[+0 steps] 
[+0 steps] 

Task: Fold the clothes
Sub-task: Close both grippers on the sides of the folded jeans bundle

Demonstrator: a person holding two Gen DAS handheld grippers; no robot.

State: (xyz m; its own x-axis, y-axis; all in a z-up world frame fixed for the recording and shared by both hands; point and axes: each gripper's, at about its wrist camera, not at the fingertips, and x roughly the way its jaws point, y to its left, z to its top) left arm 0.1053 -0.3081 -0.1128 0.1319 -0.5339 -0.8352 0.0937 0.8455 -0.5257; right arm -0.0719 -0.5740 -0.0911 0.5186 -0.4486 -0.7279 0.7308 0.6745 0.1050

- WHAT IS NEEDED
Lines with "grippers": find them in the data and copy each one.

- RESULT FOR THIS EXERCISE
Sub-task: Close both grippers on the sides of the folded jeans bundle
Demonstrator: a person holding two Gen DAS handheld grippers; no robot.

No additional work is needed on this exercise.